| WHAT IS REQUIRED |
Below are records; how many of their lines contain "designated"? Answer with only the number.

Stored items:
══════

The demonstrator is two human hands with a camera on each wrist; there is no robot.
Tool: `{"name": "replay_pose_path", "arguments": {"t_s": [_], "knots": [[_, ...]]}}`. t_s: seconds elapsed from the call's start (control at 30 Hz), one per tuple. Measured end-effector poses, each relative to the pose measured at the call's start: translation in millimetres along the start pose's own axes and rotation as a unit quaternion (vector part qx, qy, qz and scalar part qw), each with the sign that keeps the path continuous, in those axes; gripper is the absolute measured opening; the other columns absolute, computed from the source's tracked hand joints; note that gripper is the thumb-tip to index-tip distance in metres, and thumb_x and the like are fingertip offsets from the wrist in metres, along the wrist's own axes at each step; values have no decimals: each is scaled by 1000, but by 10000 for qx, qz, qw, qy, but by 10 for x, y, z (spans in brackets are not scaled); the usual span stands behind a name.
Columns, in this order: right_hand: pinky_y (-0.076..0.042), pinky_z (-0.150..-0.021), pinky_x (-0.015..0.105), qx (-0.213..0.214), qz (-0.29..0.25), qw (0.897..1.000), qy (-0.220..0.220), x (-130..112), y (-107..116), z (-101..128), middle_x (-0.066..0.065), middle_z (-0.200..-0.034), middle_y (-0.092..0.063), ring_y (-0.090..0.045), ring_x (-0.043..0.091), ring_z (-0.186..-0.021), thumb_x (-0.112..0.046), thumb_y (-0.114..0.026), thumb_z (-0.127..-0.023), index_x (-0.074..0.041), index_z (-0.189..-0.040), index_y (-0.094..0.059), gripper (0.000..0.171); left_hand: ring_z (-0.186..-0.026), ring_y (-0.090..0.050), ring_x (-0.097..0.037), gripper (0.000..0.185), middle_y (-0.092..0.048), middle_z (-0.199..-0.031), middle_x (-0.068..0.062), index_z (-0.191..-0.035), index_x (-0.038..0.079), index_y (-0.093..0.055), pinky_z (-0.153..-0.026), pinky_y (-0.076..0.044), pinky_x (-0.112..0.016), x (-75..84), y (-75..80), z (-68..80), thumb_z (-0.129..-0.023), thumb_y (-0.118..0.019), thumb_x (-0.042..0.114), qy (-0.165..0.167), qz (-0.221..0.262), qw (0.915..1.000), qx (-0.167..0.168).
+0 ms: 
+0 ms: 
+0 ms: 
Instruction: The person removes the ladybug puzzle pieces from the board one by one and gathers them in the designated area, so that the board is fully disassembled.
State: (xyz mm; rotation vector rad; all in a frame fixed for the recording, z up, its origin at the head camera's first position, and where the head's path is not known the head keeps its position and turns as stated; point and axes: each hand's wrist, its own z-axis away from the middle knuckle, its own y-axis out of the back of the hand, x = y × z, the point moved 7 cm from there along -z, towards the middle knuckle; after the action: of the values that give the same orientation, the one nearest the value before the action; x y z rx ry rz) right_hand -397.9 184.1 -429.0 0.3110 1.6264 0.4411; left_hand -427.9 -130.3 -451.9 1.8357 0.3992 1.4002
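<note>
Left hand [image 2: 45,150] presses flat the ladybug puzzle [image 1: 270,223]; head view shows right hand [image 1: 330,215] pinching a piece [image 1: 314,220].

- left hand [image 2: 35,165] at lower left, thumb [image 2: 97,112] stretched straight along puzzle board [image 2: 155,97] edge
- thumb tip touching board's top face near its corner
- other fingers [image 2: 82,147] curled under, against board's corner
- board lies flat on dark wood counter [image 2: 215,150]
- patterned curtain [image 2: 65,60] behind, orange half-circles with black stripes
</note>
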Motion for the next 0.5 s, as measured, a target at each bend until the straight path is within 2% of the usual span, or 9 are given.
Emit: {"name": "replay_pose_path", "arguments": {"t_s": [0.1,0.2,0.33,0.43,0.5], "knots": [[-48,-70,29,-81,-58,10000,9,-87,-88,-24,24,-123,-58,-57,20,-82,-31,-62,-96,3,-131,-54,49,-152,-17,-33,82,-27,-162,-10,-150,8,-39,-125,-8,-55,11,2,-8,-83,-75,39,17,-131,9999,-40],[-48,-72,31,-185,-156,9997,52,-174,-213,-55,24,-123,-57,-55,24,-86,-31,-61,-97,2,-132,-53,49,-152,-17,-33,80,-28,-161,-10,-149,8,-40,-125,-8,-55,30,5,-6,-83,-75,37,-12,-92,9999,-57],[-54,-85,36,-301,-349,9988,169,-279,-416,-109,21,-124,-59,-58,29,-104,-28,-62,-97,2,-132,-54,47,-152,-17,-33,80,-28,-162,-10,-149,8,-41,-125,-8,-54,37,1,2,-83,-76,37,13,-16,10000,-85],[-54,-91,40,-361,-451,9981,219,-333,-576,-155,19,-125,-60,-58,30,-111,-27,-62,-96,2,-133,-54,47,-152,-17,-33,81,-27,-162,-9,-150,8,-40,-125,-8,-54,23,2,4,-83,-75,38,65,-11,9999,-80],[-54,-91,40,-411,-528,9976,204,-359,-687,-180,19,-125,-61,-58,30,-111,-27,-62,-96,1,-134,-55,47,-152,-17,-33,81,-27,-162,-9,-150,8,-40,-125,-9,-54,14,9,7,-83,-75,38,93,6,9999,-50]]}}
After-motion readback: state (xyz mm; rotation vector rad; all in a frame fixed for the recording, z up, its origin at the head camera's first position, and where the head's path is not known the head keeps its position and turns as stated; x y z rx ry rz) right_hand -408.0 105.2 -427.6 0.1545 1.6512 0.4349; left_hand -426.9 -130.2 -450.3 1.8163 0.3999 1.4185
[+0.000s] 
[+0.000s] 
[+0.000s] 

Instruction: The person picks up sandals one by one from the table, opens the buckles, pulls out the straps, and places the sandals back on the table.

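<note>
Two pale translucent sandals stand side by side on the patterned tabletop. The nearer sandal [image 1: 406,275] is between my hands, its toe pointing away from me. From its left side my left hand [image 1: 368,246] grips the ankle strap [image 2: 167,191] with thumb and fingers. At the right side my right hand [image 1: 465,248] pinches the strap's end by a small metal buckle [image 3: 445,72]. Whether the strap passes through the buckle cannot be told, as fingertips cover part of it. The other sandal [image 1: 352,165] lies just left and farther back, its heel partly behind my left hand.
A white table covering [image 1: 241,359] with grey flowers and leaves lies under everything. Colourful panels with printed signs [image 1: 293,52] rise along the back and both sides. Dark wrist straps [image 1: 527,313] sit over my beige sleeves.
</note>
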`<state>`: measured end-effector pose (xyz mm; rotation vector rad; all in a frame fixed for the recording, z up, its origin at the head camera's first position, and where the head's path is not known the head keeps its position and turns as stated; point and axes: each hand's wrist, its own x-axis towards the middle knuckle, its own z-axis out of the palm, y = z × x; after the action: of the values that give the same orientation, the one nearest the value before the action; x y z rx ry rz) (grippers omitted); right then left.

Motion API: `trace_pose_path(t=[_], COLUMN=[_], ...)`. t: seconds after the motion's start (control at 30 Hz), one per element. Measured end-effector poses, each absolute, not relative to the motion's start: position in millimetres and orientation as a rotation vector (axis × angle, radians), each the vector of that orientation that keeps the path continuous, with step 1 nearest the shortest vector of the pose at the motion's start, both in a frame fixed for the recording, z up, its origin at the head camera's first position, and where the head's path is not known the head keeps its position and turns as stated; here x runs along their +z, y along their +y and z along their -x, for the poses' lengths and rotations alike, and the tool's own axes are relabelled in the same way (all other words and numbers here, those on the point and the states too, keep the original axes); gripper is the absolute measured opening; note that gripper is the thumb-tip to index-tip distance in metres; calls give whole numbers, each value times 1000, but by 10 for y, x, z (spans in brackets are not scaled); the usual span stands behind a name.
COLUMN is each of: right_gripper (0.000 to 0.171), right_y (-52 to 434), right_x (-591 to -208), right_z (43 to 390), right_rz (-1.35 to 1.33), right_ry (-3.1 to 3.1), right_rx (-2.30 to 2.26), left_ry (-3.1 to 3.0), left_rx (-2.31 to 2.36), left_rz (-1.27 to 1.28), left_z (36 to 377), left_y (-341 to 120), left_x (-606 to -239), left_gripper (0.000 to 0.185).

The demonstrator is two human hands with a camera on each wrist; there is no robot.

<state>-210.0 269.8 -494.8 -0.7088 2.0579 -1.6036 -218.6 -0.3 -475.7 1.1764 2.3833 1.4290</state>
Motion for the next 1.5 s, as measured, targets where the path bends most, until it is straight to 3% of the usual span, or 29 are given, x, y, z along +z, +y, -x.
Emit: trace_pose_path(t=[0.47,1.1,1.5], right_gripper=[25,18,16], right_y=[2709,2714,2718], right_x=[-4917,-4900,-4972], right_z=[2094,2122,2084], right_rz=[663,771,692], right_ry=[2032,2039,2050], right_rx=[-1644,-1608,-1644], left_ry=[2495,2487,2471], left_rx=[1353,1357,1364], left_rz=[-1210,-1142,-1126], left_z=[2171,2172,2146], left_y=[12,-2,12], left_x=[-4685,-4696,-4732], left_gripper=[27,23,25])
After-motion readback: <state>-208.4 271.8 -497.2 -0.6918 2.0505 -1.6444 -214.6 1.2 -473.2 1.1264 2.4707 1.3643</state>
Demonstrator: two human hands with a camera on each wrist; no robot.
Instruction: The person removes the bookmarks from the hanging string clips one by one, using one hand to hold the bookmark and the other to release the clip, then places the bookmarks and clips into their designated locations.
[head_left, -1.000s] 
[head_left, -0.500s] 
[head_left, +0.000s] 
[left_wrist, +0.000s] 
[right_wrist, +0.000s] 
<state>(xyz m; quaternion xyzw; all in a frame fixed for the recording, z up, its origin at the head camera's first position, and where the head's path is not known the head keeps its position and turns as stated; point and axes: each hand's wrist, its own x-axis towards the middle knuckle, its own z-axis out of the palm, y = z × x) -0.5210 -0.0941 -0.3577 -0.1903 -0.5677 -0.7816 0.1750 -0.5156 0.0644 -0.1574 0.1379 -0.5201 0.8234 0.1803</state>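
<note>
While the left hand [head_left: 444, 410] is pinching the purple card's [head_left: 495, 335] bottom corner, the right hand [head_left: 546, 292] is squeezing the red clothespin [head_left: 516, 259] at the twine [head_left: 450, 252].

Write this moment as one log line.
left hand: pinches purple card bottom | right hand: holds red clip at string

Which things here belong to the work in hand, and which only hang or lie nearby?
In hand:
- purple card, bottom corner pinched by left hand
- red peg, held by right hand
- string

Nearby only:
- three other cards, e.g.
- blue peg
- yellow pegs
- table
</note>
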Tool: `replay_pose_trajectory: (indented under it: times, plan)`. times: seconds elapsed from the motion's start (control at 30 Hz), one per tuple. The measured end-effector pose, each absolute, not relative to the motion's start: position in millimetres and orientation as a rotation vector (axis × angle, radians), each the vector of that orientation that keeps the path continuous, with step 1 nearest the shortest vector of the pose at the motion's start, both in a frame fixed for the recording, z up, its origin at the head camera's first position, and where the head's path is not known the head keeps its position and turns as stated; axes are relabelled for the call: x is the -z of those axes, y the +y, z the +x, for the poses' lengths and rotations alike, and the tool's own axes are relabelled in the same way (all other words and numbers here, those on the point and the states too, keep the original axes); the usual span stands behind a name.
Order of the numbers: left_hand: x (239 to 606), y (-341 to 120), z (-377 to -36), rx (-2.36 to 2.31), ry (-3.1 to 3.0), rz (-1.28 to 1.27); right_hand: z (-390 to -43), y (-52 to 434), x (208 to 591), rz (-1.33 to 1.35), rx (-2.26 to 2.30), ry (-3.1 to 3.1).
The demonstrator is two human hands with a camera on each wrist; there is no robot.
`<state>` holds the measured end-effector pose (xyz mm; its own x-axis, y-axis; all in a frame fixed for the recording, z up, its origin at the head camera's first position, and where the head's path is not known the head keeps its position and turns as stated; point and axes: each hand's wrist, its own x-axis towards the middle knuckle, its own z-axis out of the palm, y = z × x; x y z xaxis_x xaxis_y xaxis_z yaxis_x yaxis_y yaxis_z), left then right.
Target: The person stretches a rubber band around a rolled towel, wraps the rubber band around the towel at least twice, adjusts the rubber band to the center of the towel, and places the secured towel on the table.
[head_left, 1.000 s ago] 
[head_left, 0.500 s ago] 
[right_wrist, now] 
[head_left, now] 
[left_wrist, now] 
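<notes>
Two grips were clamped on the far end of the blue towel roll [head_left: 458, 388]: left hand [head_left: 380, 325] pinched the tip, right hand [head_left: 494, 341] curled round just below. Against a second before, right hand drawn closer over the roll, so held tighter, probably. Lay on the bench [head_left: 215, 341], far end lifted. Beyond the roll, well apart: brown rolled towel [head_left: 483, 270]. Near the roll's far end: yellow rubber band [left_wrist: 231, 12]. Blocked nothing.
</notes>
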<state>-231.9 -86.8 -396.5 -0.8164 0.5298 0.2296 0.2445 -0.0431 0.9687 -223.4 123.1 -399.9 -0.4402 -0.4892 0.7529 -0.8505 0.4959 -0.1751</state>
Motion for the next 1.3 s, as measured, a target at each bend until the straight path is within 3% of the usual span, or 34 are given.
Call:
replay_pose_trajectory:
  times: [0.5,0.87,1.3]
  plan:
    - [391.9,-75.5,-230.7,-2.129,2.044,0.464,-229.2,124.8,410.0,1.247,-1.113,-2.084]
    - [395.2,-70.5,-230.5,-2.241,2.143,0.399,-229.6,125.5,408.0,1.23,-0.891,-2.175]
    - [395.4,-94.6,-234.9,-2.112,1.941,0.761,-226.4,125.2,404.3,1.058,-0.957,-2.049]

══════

| EXERCISE RESULT |
2